The literature review is divided into two parts. We first provide an overview of the work on Sentiment Analysis which is closest to our interests, whereas in the second part we focus on the use of social media for research in the transport domain.
2.1. Sentiment Analysis
The Opinion Mining and Sentiment Analysis fields have seen, in the last 20 years, a huge increase in popularity to automatically determining opinion trends and attitudes about commercial products, companies reputation management, brand monitoring, or to track attitudes by mining social media, etc. These techniques have been particularly useful in addressing the explosion of information produced and shared via the Internet, especially in social media, which means that it is simply not possible to keep up with the constant flow of new information exclusively using manual methods.
Most popular approaches are based on document classification, where the task is to determine the polarity (positive, negative, neutral) of a given document or review similar to Examples (1) and (2) shown above. Well known benchmarks for polarity classification at document level include the Movie Reviews Corpus [
27,
28], the Large Movie Review Dataset [
29], and the Stanford Sentiment Treebank (SST) [
30], although many other corpora and resources have since been developed for many languages and domains [
19,
22,
31].
It should be noted that there is a large body of work also on finer-grained Sentiment Analysis [
31,
32]. This was mostly motivated by the fact that a single review may contain more than one opinion about a variety of aspects or attributes of a given product or topic. Thus, Aspect Based Sentiment Analysis (ABSA) was defined as a task consisting of identifying the following components: the opinion holder, the target, the opinion expression (the textual expression conveying polarity), and the aspects. Aspects are mostly domain-dependent and refer to relevant aspects pertaining to the specific domain. For example, in restaurant reviews relevant aspects would include
food quality,
price,
service, etc.
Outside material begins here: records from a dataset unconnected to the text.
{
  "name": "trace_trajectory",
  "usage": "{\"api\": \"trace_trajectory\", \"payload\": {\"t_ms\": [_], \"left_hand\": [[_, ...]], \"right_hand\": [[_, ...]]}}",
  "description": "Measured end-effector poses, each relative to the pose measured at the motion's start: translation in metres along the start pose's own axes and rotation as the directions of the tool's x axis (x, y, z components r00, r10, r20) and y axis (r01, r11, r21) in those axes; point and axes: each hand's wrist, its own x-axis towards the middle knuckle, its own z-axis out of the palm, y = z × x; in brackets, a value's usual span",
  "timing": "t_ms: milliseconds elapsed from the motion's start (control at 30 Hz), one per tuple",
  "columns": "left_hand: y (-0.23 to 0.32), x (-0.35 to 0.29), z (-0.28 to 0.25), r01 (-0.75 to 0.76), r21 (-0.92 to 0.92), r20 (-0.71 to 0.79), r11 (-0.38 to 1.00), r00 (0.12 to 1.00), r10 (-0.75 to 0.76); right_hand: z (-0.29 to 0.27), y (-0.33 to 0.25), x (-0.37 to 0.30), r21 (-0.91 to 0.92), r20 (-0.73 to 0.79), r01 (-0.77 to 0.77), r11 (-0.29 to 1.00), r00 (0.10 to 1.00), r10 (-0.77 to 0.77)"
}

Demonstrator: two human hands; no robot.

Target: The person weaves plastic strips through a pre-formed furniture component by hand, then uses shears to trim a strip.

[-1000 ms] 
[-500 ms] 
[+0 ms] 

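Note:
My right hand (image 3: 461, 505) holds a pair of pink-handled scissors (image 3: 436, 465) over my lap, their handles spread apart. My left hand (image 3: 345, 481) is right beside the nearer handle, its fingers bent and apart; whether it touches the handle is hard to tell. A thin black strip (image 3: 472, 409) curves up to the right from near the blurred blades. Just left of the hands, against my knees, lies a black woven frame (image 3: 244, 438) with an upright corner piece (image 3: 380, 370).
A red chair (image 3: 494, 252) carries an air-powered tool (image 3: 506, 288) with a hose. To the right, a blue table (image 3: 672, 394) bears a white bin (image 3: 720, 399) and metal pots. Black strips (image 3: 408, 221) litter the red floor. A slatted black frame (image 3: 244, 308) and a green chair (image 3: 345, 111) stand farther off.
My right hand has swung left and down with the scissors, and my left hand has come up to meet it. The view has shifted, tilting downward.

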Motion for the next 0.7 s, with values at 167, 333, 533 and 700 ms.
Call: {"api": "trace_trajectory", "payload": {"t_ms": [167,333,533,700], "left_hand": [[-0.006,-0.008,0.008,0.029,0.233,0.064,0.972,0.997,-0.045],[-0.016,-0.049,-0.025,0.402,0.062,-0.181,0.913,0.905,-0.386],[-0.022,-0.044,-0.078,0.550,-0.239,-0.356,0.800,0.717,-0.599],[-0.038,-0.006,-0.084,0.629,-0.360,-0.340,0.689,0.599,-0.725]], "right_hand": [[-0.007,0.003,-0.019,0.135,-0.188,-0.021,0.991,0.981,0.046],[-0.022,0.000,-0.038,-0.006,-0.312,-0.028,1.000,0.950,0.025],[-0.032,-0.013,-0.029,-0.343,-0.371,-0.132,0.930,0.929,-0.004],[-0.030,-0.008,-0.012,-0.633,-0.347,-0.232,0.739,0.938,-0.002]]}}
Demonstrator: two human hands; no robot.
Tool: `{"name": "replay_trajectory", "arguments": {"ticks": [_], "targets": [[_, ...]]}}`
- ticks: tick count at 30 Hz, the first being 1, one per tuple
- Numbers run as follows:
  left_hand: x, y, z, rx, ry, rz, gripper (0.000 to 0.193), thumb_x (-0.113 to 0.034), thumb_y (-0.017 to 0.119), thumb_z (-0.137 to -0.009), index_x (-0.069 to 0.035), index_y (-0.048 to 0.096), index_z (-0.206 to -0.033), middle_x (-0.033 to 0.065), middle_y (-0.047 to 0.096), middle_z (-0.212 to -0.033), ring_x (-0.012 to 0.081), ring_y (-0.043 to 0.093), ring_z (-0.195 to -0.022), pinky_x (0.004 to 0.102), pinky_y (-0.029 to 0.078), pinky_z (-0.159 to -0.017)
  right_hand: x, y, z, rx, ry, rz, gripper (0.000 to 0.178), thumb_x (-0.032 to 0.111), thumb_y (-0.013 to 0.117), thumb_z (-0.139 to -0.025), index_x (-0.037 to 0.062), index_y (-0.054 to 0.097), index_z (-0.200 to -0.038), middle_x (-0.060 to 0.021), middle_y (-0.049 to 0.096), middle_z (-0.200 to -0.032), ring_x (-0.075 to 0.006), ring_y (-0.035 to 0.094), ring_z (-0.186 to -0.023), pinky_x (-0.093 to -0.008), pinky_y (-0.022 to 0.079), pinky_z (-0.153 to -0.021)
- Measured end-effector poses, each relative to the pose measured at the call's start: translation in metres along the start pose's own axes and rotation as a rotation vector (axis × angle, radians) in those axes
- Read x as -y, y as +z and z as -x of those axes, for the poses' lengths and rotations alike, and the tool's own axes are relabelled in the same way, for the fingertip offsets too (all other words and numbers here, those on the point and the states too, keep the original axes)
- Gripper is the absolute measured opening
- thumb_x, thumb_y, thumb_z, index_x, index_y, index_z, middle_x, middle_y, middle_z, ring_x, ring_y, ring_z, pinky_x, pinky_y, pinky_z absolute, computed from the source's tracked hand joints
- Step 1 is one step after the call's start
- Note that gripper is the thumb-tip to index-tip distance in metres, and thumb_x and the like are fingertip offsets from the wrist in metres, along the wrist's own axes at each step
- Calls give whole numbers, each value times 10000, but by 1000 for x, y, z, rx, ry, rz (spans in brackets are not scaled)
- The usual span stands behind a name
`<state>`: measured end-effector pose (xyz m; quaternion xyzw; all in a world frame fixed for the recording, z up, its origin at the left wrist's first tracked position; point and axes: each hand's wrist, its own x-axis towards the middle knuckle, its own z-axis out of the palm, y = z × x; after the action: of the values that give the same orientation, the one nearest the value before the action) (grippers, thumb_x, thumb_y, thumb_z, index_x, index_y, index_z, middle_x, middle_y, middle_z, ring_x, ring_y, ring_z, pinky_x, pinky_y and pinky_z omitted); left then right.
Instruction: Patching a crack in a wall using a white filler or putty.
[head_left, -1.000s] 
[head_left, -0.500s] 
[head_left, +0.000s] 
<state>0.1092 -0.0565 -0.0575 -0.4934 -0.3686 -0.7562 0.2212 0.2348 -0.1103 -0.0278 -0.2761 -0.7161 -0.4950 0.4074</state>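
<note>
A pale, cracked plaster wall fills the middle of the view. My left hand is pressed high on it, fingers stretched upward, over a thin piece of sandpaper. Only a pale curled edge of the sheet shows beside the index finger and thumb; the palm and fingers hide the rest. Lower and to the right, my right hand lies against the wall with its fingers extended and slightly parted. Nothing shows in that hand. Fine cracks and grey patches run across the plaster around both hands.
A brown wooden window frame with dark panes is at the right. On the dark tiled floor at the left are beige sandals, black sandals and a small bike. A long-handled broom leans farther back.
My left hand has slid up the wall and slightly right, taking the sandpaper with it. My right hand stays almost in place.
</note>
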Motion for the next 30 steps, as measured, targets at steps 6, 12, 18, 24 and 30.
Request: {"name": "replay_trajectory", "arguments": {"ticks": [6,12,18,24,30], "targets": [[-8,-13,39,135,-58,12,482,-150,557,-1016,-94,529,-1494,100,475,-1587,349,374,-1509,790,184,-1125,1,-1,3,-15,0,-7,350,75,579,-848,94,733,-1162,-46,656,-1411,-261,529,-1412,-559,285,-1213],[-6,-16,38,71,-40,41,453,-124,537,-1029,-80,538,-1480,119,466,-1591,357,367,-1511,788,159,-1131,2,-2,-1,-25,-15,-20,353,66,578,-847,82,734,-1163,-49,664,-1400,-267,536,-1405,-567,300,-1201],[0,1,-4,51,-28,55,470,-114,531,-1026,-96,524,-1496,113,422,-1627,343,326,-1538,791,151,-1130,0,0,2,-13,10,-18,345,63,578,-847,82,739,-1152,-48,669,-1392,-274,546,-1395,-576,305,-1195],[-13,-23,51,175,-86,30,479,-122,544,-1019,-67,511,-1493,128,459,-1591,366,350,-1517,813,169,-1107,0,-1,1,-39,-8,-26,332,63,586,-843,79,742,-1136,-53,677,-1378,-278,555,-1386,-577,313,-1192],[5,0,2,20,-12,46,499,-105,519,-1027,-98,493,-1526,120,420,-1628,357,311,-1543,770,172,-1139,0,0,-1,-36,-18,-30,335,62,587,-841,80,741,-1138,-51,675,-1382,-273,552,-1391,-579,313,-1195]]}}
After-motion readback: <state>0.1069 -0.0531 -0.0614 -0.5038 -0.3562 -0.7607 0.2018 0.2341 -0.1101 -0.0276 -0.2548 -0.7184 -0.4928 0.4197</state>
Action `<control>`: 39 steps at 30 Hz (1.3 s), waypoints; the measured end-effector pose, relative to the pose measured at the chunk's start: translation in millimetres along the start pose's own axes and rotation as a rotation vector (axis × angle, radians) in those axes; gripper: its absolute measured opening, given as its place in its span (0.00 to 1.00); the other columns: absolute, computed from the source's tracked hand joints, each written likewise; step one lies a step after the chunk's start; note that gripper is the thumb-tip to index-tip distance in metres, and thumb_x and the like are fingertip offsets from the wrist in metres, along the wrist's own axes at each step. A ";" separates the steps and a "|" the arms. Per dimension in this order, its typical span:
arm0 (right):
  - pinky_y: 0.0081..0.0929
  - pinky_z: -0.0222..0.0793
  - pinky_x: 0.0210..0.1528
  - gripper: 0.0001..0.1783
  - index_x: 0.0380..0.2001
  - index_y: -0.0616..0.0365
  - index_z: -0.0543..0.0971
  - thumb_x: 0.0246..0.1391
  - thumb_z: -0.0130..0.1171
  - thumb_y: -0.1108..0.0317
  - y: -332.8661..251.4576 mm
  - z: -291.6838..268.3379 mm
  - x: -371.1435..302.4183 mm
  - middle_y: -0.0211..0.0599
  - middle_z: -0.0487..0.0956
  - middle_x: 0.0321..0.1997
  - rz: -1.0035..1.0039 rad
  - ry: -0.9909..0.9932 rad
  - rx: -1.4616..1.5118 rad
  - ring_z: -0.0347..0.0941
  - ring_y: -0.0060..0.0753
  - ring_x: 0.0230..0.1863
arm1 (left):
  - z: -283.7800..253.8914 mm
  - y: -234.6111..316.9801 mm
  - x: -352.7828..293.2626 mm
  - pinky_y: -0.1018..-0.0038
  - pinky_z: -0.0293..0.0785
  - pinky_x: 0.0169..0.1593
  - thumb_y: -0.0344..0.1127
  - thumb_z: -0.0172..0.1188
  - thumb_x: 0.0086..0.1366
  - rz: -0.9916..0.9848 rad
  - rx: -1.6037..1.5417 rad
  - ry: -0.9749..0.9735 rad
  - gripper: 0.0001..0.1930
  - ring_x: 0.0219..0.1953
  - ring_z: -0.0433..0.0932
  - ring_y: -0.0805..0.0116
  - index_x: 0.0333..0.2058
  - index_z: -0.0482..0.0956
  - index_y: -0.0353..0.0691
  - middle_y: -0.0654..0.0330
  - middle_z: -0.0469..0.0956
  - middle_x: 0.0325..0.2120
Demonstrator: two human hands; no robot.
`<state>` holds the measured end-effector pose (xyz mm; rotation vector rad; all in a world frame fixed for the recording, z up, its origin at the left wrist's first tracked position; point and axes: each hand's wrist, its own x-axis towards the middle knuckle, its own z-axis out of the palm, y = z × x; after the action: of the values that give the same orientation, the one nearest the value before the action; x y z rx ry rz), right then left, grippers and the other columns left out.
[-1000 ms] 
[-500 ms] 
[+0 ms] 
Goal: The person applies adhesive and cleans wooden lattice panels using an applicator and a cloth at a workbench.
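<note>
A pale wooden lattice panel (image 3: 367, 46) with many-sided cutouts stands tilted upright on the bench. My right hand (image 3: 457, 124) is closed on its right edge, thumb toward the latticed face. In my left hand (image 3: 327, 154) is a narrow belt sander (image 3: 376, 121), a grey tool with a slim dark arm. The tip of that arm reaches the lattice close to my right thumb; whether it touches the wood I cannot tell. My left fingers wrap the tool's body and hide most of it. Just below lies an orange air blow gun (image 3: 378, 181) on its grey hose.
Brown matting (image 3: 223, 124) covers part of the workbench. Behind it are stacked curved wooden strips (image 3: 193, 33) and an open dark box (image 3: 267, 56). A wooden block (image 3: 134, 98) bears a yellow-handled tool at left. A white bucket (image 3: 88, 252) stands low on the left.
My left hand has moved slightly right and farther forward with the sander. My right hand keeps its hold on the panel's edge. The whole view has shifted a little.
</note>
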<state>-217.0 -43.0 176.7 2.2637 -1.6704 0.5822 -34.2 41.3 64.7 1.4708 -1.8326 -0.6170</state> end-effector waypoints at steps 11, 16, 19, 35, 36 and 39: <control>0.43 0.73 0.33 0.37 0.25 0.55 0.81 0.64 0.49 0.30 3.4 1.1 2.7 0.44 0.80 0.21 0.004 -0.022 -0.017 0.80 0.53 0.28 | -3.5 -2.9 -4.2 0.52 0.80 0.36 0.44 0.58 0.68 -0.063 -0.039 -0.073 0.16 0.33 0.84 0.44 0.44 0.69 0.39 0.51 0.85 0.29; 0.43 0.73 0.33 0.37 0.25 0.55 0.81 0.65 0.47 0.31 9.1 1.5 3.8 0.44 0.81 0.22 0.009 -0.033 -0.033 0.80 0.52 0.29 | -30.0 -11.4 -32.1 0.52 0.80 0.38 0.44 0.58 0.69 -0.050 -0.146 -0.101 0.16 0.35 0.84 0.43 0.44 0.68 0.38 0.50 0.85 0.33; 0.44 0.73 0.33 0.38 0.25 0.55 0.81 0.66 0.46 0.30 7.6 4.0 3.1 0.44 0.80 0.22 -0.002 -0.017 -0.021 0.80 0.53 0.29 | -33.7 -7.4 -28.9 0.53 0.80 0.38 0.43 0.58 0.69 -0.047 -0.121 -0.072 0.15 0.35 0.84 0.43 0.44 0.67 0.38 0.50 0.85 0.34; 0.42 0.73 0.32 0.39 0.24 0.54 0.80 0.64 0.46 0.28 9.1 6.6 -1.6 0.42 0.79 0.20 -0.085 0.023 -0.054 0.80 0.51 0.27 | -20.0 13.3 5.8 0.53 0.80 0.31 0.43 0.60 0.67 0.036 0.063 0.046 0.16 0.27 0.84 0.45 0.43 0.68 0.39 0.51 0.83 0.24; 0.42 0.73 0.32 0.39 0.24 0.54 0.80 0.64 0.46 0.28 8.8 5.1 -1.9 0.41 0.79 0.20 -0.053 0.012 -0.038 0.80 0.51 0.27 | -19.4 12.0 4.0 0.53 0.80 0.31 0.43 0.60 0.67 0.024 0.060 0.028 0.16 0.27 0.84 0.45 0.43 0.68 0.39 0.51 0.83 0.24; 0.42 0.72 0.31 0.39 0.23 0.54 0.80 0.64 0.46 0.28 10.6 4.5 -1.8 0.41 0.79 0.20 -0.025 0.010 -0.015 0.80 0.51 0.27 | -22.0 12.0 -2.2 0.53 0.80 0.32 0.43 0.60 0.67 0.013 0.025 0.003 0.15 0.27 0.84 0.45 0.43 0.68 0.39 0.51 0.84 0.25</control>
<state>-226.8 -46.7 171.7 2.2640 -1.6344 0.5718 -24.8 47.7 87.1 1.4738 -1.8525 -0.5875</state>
Similarly, if our domain would be that of consumer electronics such as laptops, then relevant aspects would be those referring to
weight,
battery life,
hard drive capacity, etc.
While performing Aspect Based Sentiment Analysis might certainly be of interest for the transport domain, in this paper we focus on presenting the first publicly available dataset to assess transport sustainability in terms Sentiment Analysis at document or review level, leaving the fine-grained aspects for future work.
The techniques most often used to perform sentiment analysis classification at document level can be largely classified into two main approaches: unsupervised methods based on sentiment lexicons and supervised methods which learn classifiers from labeled corpora.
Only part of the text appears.